Throughout this I have continued exercising, walking 7 miles each morning and going to the gym for an hour and a quarter every afternoon. I had a couple of small dizzy spells at one point but mostly I’ve felt sharper mentally and had no problem exercising, quite the reverse in fact. Over four days my ‘love handles’ reduced by about half while my belly shrank about the same amount. My arms also shrank, but to give better muscle definition. Hunger was an issue but, three or four days in, it was no different from how it was on day one. It wasn’t constant either – I didn’t wake up hungry and I certainly wasn’t hungry while exercising. It was patchy throughout the day. And it wasn’t so severe I wanted to eat a raw buffalo liver or eat a fish while it was still wriggling (from the film The Revenant). I guess that kind of hunger occurs when ketosis is over – no fat left – and you do start eating your own muscle – protein starvation.

To sum up: Over a period of a week I lost 10lb. An awful lot of that has been around my waist. I have lost from shoulders, arms, chest, bum and legs but I like that there’s less to pinch under the skin and my musculature is more defined. I’m now going another day without food but not exercising.
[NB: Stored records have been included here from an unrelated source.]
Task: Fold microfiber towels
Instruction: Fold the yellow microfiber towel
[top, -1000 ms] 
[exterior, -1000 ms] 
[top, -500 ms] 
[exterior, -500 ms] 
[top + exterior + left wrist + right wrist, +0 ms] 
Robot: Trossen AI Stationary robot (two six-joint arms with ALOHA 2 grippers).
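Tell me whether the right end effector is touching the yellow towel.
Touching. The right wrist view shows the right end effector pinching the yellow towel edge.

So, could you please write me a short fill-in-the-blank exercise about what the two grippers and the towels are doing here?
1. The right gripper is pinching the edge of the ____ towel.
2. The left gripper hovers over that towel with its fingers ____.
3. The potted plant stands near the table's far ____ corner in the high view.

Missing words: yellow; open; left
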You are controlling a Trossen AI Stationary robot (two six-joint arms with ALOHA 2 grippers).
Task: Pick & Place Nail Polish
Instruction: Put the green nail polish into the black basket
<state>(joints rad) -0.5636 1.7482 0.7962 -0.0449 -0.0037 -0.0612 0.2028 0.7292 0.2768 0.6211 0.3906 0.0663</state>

It’s snowy outside and cold and grey, but I also want to take the opportunity to see if there is any change in the hunger pangs and whether I’ll keep up the constant loss average of 1.5lbs a day.        

4 comments:

Polity Bear said...

With regard to cognitive function during this period, how would you assess the effect it has had on your writing? I have completed two, week long fasts last year, and I felt things were much easier and clearer after the initial 2 days of cravings etc have disappeared (which I always seem to struggle with)
I am an aircraft Technician (cambs uk)and found that my internal stress levels seemed to drop, Dealing with the complex tasks became slightly less of an effort. After I found it easier to cope with a reduced diet, although inevitably I seem to slip back into eating old habbits.....

Neal Asher said...

My mind was/is clearer. I've had my moments when getting the motivation to write has waned, but I have then when I'm eating too. Overall, when I have been writing on this fast I've had greater clarity.

Unknown said...

To be fair, having delusional episodes due to lack of necessary nutrition could be beneficial for a science fiction author.... just write as much down afterwards - Presto new book :)

Neal Asher said...

I don't need to not eat to be delusional.